You are viewing a plain text version of this content. The canonical link for it is here.
Posted to dev@spark.apache.org by "Long, Andrew" <lo...@amazon.com.INVALID> on 2019/04/16 22:30:23 UTC

Sort order in bucketing in a custom datasource

Hey Friends,

Is it possible to specify the sort order or bucketing in a way that can be used by the optimizer in spark?

Cheers Andrew

Re: Sort order in bucketing in a custom datasource

Posted by Jacek Laskowski <ja...@japila.pl>.
Hi,

I don't think so. I can't think of an interface (trait) that would give
that information to the Catalyst optimizer.

Pozdrawiam,
Jacek Laskowski
----
https://about.me/JacekLaskowski
Mastering Spark SQL https://bit.ly/mastering-spark-sql
Spark Structured Streaming https://bit.ly/spark-structured-streaming
Mastering Kafka Streams https://bit.ly/mastering-kafka-streams
Follow me at https://twitter.com/jaceklaskowski


On Tue, Apr 16, 2019 at 6:31 PM Long, Andrew <lo...@amazon.com.invalid>
wrote:

> Hey Friends,
>
>
>
> Is it possible to specify the sort order or bucketing in a way that can be
> used by the optimizer in spark?
>
>
>
> Cheers Andrew
>

Re: Sort order in bucketing in a custom datasource

Posted by Russell Spitzer <ru...@gmail.com>.
Please join the DataSource V2 meetings, the next one is tomorrow since we
are discussing these very topics right now. Datasource v1 cannot provide
this information but any source which
just generates RDDs can specify a partitioner. This is only useful though
if you are only using RDDs, for Dataframes DSV2 is the place to look.
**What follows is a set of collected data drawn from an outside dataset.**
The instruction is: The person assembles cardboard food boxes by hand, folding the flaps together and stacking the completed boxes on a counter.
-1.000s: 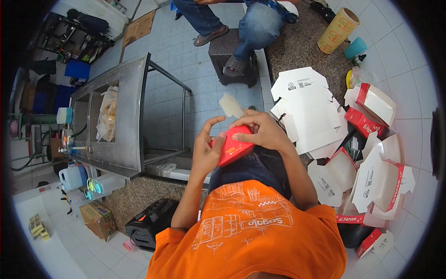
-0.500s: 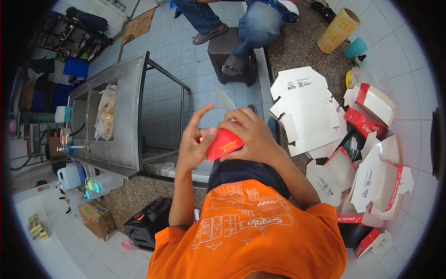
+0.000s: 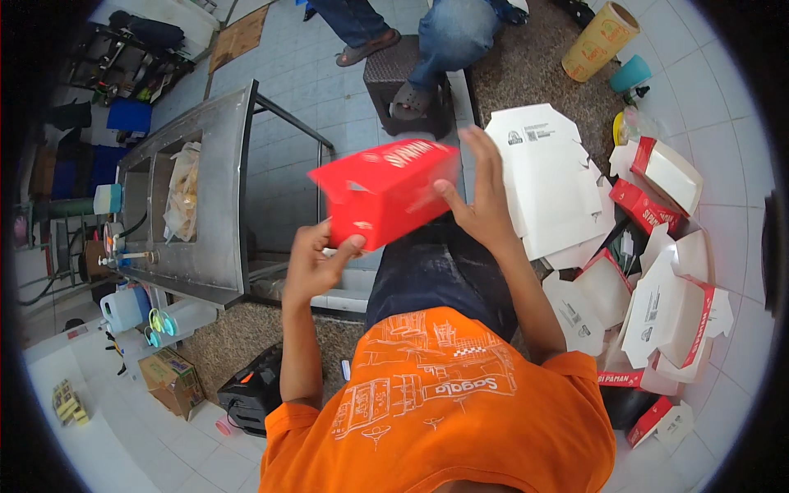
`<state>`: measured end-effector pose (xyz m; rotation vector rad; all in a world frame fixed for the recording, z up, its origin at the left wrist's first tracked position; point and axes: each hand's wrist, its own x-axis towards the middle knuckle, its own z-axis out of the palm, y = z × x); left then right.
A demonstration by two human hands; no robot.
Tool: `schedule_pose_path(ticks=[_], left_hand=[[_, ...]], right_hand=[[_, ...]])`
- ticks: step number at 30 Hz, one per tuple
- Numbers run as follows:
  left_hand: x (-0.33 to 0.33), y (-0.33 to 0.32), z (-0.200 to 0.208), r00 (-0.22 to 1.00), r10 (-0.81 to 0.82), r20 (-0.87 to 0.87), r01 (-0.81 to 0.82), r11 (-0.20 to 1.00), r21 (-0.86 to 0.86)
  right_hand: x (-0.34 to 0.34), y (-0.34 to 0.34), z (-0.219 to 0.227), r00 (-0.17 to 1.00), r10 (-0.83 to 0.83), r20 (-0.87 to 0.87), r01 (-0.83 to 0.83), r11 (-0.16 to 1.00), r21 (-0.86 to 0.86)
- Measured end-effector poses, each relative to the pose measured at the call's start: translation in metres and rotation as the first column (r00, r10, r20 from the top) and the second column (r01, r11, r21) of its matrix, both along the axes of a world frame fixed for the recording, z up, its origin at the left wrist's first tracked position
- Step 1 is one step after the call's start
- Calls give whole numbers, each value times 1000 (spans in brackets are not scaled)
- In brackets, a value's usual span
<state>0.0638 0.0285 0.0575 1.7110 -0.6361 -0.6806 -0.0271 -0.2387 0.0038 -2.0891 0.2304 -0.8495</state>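
A red folded cardboard food box (image 3: 386, 197) is held up over my lap, tilted, with its right end smeared by motion. My left hand (image 3: 316, 259) pinches its lower left corner between thumb and fingers. At the box's right end, my right hand (image 3: 481, 193) has its fingers stretched up and its thumb apart; whether the thumb touches the box I cannot tell. To the right lies a stack of flat white box blanks (image 3: 546, 185) on the speckled counter. Beyond it are several folded red and white boxes (image 3: 670, 304), heaped together with their flaps open.
A metal sink table (image 3: 218, 214) with a plastic bag in its basin stands at the left. Ahead, another person's foot (image 3: 411, 100) rests by a dark stool (image 3: 390, 70). A yellow roll (image 3: 600, 41) and a teal cup (image 3: 629, 74) stand at the far right.
The red box has turned so its long printed side shows, and has come up a little. My left hand has moved down and left; my right hand has opened and moved right.
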Motion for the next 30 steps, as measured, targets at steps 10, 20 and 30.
schedule_pose_path(ticks=[10, 20, 30], left_hand=[[-62, -20, -63, 778, -212, -592, 277, 961, 20], [-62, -35, -57, 820, -103, -564, 149, 988, 36], [-45, -39, -38, 862, -256, -439, 278, 960, -14]], right_hand=[[-30, -4, 11, 664, 711, -231, -610, 694, 382], [-35, 5, 34, 897, 311, -314, -272, 948, 163], [-24, 31, 16, 882, 469, -49, -467, 883, 57]])
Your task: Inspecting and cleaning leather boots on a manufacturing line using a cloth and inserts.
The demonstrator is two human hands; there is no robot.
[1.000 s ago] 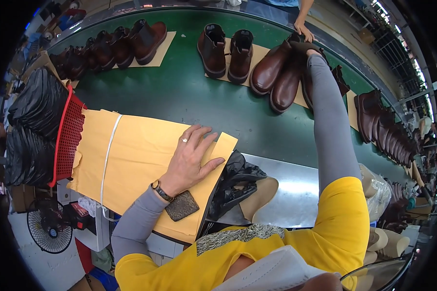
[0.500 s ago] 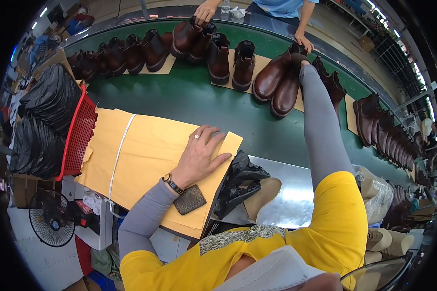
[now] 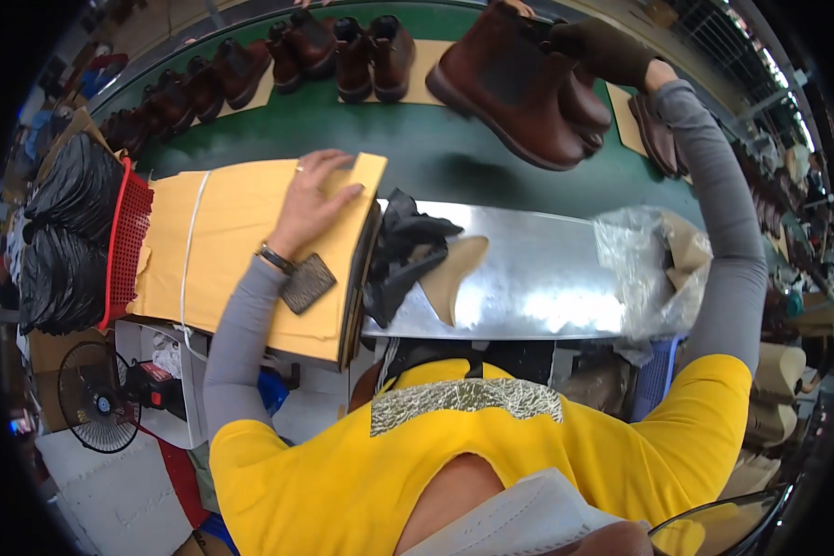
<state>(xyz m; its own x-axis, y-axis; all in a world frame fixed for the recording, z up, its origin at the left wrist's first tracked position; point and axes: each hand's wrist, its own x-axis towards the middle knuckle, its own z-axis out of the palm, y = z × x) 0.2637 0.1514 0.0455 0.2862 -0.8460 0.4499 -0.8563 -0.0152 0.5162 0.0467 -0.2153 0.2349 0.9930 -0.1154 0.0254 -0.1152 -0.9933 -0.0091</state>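
Note:
At the upper right, my right hand [image 3: 612, 51], in a dark brown glove, grips a pair of brown leather ankle boots [image 3: 505, 93] by their upper ends. The boots hang tilted, toes downward, over the green belt [image 3: 426, 139], with a shadow beneath them. My left hand [image 3: 310, 199] is bare and lies with fingers stretched on a stack of yellow paper sheets [image 3: 236, 232]. A small dark patterned pad [image 3: 309, 284] rests on the stack by my wrist. Right of the stack are crumpled black plastic [image 3: 398, 269] and a beige shaped insert [image 3: 459, 269] on a metal surface [image 3: 547, 278].
More brown boots [image 3: 375, 56] stand along the belt on cardboard pieces. Clear plastic wrap [image 3: 649, 269] lies on the metal surface's right end. A red basket [image 3: 128, 241] holding black bags [image 3: 74, 204] and a fan [image 3: 99, 398] are at left. Another person's fingers [image 3: 519, 7] show at the top.
My right hand has lifted the pair of boots off the belt and brought them nearer. My left hand stays on the paper stack. The view has shifted.

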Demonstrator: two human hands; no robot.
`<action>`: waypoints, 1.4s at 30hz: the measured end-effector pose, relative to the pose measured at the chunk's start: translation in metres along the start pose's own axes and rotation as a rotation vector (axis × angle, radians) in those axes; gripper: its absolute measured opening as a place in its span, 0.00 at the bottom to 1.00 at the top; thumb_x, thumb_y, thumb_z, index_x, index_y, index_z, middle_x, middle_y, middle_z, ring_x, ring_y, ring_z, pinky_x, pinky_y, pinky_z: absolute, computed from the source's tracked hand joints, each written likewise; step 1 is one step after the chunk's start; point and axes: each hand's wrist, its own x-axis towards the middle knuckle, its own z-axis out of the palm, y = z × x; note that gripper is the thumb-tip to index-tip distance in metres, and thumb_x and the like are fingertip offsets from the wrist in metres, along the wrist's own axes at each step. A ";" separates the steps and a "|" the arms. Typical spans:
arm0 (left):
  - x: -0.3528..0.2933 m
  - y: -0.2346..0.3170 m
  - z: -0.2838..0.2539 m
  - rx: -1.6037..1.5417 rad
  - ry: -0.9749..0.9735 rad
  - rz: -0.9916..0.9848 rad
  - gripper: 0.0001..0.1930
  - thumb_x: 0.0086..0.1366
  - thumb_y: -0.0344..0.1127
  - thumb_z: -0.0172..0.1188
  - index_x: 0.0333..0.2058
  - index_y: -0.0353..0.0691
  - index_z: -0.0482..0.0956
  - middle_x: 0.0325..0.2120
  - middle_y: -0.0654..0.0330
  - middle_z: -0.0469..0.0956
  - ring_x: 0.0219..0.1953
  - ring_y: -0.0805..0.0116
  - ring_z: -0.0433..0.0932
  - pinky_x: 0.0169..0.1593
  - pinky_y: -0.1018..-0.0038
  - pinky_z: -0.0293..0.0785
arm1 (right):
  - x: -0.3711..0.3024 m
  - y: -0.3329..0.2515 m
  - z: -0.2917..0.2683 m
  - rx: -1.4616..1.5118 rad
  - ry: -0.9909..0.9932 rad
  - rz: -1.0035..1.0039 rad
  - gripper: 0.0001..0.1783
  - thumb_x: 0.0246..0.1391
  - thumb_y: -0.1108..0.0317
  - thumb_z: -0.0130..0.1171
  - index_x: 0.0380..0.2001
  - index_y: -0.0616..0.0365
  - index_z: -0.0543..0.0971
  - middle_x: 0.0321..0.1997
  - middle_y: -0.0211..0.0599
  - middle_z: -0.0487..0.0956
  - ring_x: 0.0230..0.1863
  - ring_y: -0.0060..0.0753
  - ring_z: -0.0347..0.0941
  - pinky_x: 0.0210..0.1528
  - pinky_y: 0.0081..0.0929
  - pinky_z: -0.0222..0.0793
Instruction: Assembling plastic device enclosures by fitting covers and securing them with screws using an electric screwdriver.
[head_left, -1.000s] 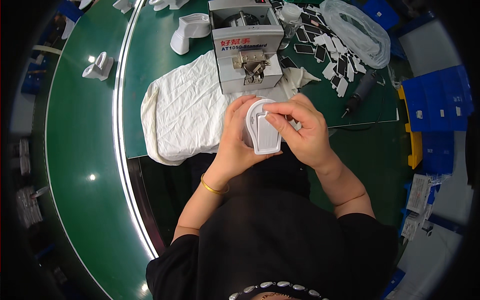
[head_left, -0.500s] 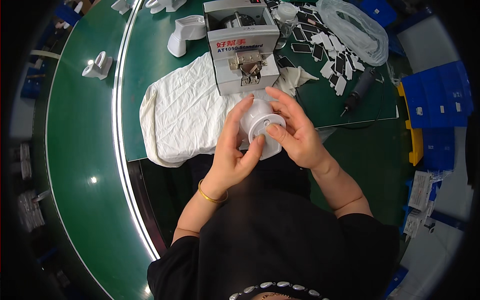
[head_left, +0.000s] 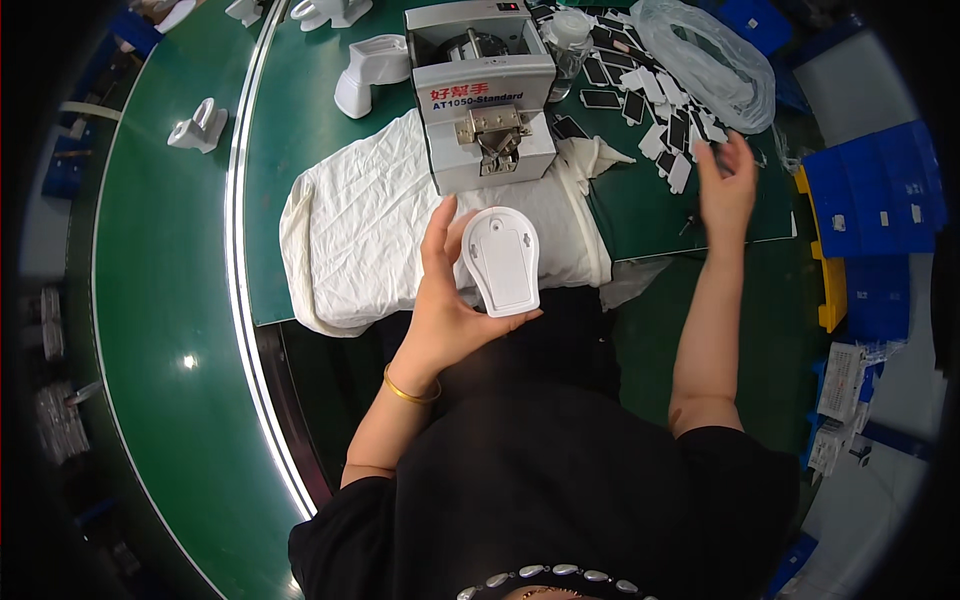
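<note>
My left hand [head_left: 445, 305] grips a white plastic housing [head_left: 505, 262] above the cloth's near edge. The housing's flat face is turned up, with a rounded top end, a shallow rectangular recess and small holes. Thumb below and fingers at the left side hold it. On the right, my right hand [head_left: 728, 190] is at the edge of a pile of small black and white plates [head_left: 655, 125], thumb and fingers apart. Beneath that hand lies an electric screwdriver [head_left: 689, 226], mostly hidden, with only its tip end showing.
A grey metal machine [head_left: 490, 125] stands on the green table behind a white cloth pad [head_left: 365, 225]. Left of it sits a white curved housing [head_left: 368, 75]; a clear jar [head_left: 568, 50] is to its right. A plastic bag [head_left: 710, 60] and blue bins [head_left: 870, 190] are at the right.
My right hand has left the housing and moved right and away to the pile and screwdriver. My left hand now holds the housing alone, its flat face turned up.
</note>
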 end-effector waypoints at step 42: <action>-0.007 -0.023 0.005 0.422 -0.087 0.155 0.40 0.38 0.29 0.77 0.56 0.53 0.78 0.63 0.41 0.64 0.61 0.42 0.69 0.58 0.60 0.72 | -0.036 -0.230 0.050 1.071 -0.508 -0.357 0.21 0.53 0.82 0.61 0.50 0.64 0.70 0.30 0.33 0.78 0.29 0.23 0.76 0.35 0.24 0.74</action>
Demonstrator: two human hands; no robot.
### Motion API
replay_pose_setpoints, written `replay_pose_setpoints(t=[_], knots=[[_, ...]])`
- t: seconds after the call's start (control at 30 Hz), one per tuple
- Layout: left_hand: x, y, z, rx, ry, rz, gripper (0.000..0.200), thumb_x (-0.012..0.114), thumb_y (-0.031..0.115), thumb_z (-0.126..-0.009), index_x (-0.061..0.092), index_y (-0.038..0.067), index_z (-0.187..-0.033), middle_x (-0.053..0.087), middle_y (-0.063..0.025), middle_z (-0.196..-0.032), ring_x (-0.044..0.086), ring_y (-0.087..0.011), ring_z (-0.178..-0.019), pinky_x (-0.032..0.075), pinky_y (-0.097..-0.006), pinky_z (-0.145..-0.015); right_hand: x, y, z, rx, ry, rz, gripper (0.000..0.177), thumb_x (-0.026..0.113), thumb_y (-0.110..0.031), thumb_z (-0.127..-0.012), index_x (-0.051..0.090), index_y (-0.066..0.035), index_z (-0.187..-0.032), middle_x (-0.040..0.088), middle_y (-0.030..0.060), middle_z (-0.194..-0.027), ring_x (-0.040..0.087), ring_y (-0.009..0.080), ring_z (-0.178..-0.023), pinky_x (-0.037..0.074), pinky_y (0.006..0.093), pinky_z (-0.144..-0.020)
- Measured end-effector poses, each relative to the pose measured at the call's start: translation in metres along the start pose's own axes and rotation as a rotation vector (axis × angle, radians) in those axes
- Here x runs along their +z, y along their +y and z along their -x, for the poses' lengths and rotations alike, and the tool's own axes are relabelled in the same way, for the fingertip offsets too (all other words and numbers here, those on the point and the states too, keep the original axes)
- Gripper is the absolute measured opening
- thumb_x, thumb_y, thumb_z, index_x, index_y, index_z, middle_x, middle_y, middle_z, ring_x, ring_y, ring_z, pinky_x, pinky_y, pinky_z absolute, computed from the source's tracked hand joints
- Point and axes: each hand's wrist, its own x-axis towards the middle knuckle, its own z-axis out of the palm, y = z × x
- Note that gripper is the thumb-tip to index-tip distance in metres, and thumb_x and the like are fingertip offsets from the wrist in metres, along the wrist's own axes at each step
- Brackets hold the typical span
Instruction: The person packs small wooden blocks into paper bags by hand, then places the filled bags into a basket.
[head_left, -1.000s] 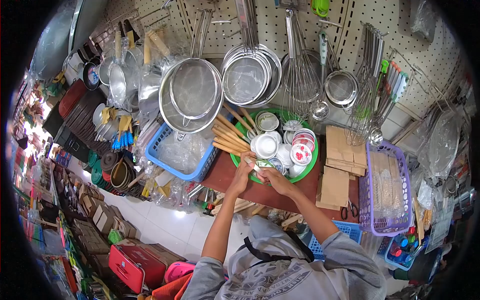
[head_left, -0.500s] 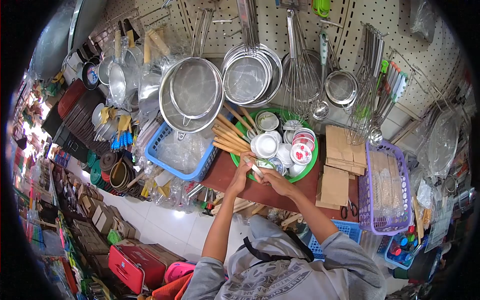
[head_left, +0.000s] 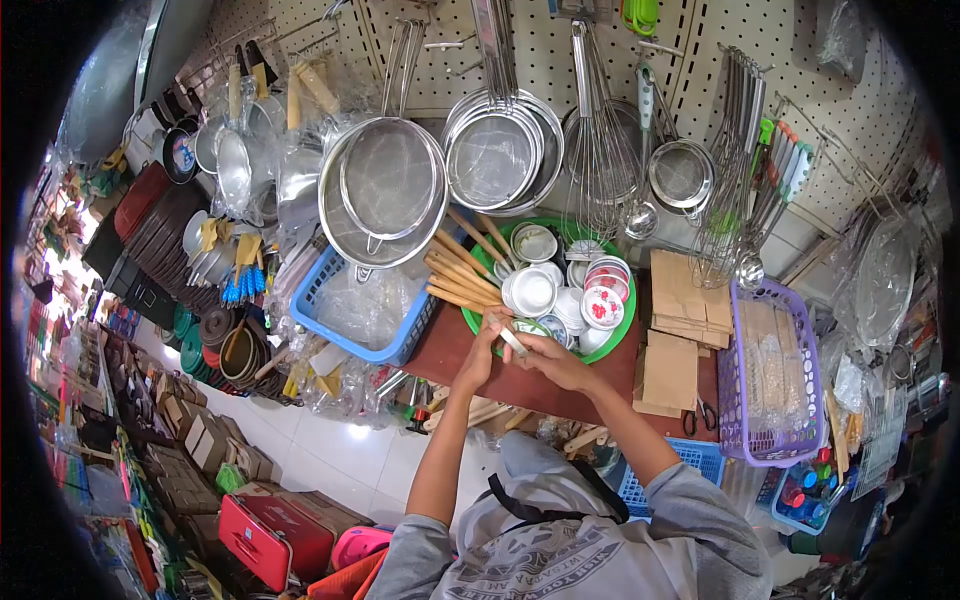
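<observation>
Both hands meet over the near rim of a green basin (head_left: 627, 330). Between them is a small white dish (head_left: 514, 343), tilted on its edge and partly hidden by fingers. My left hand (head_left: 482, 352) is closed on its left side, and my right hand (head_left: 552, 362) grips it from the right. Just beyond lie small white bowls (head_left: 532, 291), some nested, and floral dishes (head_left: 602, 307) in the basin. Several wooden handles (head_left: 462, 275) stick out over the basin's left rim, close to my left hand.
Left of the basin stands a blue basket (head_left: 375, 343) with plastic wrap. Brown cardboard pieces (head_left: 670, 370), scissors (head_left: 698, 420) and a purple basket (head_left: 735, 400) are on the right. Strainers (head_left: 385, 190) and whisks (head_left: 600, 150) hang from the pegboard above.
My right hand has shifted its fingers slightly around the dish, which stays in nearly the same place. The surroundings look the same.
</observation>
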Motion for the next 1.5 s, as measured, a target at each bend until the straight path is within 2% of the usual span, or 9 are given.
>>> replay_pose_setpoints(t=[0.1,0.2,0.3,0.5,0.6,0.8,1.0,1.2,1.5], knots=[[0.006,0.008,0.004,-0.093,0.036,0.125,0.041,0.036,0.045,-0.099,0.048,0.010,-0.118,0.048,-0.0008,-0.093,0.044,-0.0118,-0.089,0.035,-0.0264,-0.081,0.001,-0.019,0.006,-0.107,0.097,0.122,0.026,0.063,-0.017,-0.091,0.060,-0.007,-0.116,0.059,-0.0018,-0.083,0.056,0.0089,-0.079,0.045,0.0260,-0.070],[0.010,0.005,0.000,-0.059,0.064,0.162,0.037,0.034,0.042,-0.101,0.049,0.010,-0.111,0.046,0.0007,-0.089,0.041,-0.0103,-0.082,0.033,-0.0255,-0.075,-0.006,-0.049,0.012,-0.107,0.181,0.406,0.030,0.070,-0.010,-0.087,0.062,-0.008,-0.116,0.068,0.0037,-0.097,0.065,0.0115,-0.089,0.052,0.0282,-0.075],[0.004,0.005,0.001,-0.051,0.002,0.112,0.035,0.034,0.041,-0.102,0.050,0.010,-0.106,0.045,0.0018,-0.087,0.038,-0.0096,-0.077,0.032,-0.0259,-0.071,-0.015,-0.052,0.013,-0.400,0.267,0.739,0.027,0.077,-0.019,-0.083,0.069,-0.010,-0.107,0.071,0.0038,-0.093,0.068,0.0159,-0.082,0.053,0.0293,-0.069],[0.006,0.005,0.000,-0.039,-0.006,0.072,0.037,0.034,0.043,-0.102,0.051,0.009,-0.103,0.048,-0.0018,-0.087,0.040,-0.0122,-0.077,0.034,-0.0282,-0.071,-0.027,-0.074,0.018,-0.492,0.221,1.107,0.014,0.075,-0.029,-0.082,0.076,-0.018,-0.091,0.070,-0.0044,-0.080,0.067,0.0160,-0.075,0.054,0.0319,-0.063],[0.007,0.001,0.000,0.052,0.061,-0.192,0.040,0.035,0.043,-0.102,0.051,0.007,-0.106,0.050,-0.0071,-0.089,0.045,-0.0181,-0.081,0.038,-0.0316,-0.077,-0.029,-0.076,0.016,-0.601,0.189,1.177,0.011,0.073,-0.029,-0.083,0.076,-0.020,-0.089,0.070,-0.0057,-0.081,0.065,0.0137,-0.073,0.053,0.0294,-0.059],[0.003,-0.010,-0.003,0.026,0.056,-0.158,0.041,0.035,0.044,-0.101,0.051,0.006,-0.109,0.052,-0.0121,-0.096,0.049,-0.0255,-0.089,0.038,-0.0357,-0.087,-0.031,-0.071,0.011,-0.717,0.182,1.344,0.012,0.069,-0.032,-0.085,0.072,-0.021,-0.082,0.066,-0.0072,-0.076,0.062,0.0104,-0.072,0.050,0.0278,-0.055],[-0.002,-0.020,-0.006,-0.037,0.014,-0.208,0.041,0.032,0.042,-0.102,0.051,0.006,-0.108,0.055,-0.0151,-0.102,0.050,-0.0325,-0.101,0.035,-0.0401,-0.097,-0.030,-0.077,0.016,-0.689,0.119,1.522,0.009,0.073,-0.031,-0.082,0.073,-0.023,-0.086,0.064,-0.0076,-0.075,0.063,0.0094,-0.072,0.048,0.0266,-0.060],[0.001,-0.024,-0.007,-0.024,0.057,-0.216,0.047,0.030,0.045,-0.103,0.053,0.005,-0.114,0.056,-0.0144,-0.112,0.050,-0.0312,-0.108,0.028,-0.0411,-0.106,-0.031,-0.074,0.011,-0.717,0.075,1.504,0.007,0.070,-0.023,-0.081,0.066,-0.019,-0.081,0.063,-0.0048,-0.073,0.063,0.0120,-0.069,0.048,0.0272,-0.058],[-0.004,-0.029,-0.012,-0.043,-0.031,-0.225,0.046,0.029,0.044,-0.104,0.053,0.005,-0.115,0.055,-0.0137,-0.109,0.050,-0.0294,-0.103,0.029,-0.0393,-0.101,-0.025,-0.069,0.006,-0.697,0.076,1.486,0.008,0.069,-0.014,-0.073,0.062,-0.014,-0.076,0.062,-0.0018,-0.069,0.063,0.0150,-0.062,0.050,0.0297,-0.055]])
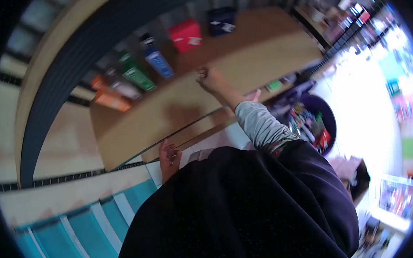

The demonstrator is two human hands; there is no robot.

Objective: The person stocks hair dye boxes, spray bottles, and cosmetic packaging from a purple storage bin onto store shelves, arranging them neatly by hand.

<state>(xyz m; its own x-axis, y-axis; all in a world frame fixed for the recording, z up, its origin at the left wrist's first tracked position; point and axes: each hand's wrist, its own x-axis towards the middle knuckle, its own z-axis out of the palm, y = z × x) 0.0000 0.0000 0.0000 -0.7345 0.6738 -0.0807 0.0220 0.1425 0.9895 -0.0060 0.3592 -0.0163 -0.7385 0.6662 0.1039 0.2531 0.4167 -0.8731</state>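
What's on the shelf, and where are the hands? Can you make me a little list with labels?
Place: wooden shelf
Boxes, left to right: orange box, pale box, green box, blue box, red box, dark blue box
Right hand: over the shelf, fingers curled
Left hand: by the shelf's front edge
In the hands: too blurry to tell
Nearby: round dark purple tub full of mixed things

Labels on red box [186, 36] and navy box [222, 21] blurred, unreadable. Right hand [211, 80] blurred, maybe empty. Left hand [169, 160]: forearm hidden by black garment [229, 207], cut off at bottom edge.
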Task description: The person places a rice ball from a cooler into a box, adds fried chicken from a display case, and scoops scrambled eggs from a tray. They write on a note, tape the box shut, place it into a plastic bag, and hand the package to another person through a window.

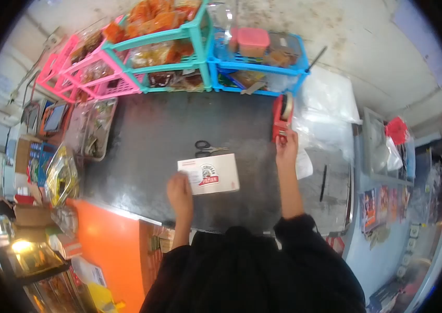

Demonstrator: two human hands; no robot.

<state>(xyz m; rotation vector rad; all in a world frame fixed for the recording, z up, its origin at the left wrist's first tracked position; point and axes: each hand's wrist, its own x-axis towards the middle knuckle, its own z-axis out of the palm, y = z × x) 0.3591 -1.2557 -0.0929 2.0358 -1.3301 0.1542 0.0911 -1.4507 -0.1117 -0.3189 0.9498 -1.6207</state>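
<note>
A white cardboard box [224,175] with a red and black printed logo lies flat on the dark table. At its left edge is my left hand [180,194], fingers curled together; whatever they hold, if anything, is hidden. A pale slip or label [192,176] shows on the box beside those fingers. My right hand [287,147] reaches forward to the near end of a red tape dispenser [282,122], its fingertips pinched at the cutting end where the tape [287,106] comes off. Black-handled scissors [209,149] rest just beyond the box.
Pink, turquoise [200,47] and blue racks [257,65] of packaged goods line the back of the table [148,130]. Clear plastic bags [328,104] and a black pen [323,182] lie at the right. A plastic tray [101,128] stands at the left.
</note>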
https://calendar.google.com/event?action=TEMPLATE&tmeid=NzhmcGRka3JscjNiZWFkYnRwNnQ0ZzZlajcgcnVzc2VsbC5zcGl0emVyQG0&tmsrc=russell.spitzer%40gmail.com

On Tue, Apr 16, 2019 at 5:31 PM Long, Andrew <lo...@amazon.com.invalid>
wrote:

> Hey Friends,
>
>
>
> Is it possible to specify the sort order or bucketing in a way that can be
> used by the optimizer in spark?
>
>
>
> Cheers Andrew
>